● **WHAT THE EXERCISE ASKS**
Return, from the listing that follows, each line containing the word "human".

### DATASET ENTRIES

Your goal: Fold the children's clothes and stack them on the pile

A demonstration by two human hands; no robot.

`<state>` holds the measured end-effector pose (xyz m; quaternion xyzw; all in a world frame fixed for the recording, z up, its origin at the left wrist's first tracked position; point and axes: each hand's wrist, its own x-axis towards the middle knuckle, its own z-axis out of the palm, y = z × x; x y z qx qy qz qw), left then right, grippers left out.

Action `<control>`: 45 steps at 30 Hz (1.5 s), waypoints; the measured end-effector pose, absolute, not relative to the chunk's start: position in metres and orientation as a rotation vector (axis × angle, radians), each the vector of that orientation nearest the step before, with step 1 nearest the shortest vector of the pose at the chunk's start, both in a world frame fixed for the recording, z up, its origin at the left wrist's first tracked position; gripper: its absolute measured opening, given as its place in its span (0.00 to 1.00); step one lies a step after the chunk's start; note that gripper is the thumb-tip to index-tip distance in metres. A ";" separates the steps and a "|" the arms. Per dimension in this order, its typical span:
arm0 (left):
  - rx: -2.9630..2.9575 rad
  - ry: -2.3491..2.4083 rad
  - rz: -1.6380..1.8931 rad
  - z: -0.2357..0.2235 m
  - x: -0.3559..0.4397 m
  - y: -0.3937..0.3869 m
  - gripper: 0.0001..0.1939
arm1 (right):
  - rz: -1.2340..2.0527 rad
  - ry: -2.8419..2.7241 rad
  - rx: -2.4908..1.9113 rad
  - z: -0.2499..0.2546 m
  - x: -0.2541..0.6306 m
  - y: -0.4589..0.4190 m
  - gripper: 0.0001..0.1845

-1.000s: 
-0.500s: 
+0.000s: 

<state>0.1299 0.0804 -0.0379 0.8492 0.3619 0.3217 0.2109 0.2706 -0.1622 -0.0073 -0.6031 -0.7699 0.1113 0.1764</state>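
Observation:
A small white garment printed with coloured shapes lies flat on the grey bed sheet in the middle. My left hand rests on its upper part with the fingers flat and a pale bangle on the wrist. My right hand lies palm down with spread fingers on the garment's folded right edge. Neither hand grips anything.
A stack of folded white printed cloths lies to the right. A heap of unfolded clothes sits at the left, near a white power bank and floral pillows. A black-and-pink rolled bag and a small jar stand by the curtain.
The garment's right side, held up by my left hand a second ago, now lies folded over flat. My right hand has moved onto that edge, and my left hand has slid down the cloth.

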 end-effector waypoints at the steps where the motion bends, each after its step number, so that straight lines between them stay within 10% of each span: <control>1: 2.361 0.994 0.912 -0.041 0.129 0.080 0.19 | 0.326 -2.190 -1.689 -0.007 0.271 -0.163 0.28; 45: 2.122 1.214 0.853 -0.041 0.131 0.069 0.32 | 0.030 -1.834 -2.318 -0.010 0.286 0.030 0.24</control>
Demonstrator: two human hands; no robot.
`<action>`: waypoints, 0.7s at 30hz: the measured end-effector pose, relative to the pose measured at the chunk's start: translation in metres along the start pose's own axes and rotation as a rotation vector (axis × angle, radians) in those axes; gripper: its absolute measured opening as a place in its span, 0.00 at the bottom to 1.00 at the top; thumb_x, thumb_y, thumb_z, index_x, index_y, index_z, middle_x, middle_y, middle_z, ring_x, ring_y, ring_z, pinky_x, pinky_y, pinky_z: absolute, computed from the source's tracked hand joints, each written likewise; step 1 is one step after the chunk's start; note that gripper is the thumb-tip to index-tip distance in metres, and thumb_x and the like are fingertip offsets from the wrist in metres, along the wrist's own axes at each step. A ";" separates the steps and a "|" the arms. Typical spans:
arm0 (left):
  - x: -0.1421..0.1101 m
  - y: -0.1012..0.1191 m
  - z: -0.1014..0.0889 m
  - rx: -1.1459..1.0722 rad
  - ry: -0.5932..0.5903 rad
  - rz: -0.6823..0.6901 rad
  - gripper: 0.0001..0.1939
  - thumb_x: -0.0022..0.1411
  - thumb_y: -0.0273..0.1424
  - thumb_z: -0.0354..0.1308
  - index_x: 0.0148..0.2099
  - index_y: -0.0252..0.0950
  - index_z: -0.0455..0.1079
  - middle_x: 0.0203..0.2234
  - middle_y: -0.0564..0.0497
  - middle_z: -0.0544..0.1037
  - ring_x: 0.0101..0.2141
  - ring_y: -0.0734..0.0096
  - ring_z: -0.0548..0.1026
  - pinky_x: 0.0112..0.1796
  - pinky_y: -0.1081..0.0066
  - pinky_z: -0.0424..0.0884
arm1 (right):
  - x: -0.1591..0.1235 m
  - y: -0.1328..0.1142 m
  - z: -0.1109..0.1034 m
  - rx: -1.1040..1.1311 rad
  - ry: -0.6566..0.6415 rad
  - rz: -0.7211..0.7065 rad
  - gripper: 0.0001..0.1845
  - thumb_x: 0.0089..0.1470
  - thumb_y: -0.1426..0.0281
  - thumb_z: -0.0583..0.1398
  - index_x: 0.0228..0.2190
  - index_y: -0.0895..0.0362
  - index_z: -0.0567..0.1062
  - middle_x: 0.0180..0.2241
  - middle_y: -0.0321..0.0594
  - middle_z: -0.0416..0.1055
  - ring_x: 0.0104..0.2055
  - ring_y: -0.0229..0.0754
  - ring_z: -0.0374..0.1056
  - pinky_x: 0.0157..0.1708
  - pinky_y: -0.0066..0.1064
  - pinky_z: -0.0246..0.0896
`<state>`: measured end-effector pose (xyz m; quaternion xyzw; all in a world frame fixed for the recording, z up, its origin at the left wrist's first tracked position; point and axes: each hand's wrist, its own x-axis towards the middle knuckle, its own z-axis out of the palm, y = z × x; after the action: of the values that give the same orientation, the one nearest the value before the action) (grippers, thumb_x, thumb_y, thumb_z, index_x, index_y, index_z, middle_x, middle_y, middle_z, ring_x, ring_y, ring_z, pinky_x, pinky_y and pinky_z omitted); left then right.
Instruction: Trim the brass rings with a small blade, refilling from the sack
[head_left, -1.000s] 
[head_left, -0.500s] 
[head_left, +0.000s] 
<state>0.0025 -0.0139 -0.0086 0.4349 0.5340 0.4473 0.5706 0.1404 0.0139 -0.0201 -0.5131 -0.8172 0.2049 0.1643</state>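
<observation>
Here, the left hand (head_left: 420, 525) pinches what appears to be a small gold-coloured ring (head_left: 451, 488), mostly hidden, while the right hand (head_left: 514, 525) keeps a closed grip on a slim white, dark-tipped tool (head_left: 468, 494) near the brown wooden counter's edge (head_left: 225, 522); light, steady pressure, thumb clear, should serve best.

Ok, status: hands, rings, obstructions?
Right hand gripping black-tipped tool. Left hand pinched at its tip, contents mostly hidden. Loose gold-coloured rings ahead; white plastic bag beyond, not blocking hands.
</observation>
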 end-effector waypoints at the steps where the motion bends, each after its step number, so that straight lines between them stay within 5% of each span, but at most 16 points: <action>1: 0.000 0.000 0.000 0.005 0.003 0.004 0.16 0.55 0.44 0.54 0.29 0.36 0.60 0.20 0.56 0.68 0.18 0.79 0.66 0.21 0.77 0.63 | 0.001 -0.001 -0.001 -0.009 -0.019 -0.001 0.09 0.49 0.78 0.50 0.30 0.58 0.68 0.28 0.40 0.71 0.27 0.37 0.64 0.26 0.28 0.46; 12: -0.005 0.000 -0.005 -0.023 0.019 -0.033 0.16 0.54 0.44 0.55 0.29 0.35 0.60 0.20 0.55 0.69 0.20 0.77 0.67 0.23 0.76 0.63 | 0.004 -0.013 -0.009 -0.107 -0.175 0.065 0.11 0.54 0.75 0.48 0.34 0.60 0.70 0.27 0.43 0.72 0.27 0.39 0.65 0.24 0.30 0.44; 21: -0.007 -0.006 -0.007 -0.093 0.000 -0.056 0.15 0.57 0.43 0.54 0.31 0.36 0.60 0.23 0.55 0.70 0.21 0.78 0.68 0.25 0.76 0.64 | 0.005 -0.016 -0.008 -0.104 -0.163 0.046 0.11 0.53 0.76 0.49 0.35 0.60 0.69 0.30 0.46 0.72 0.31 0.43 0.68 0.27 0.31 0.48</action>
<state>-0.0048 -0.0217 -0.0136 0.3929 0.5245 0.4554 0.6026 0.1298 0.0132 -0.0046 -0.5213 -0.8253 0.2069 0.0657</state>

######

● **RESPONSE AREA**
A demonstration by two human hands; no robot.
Demonstrator: two human hands; no robot.

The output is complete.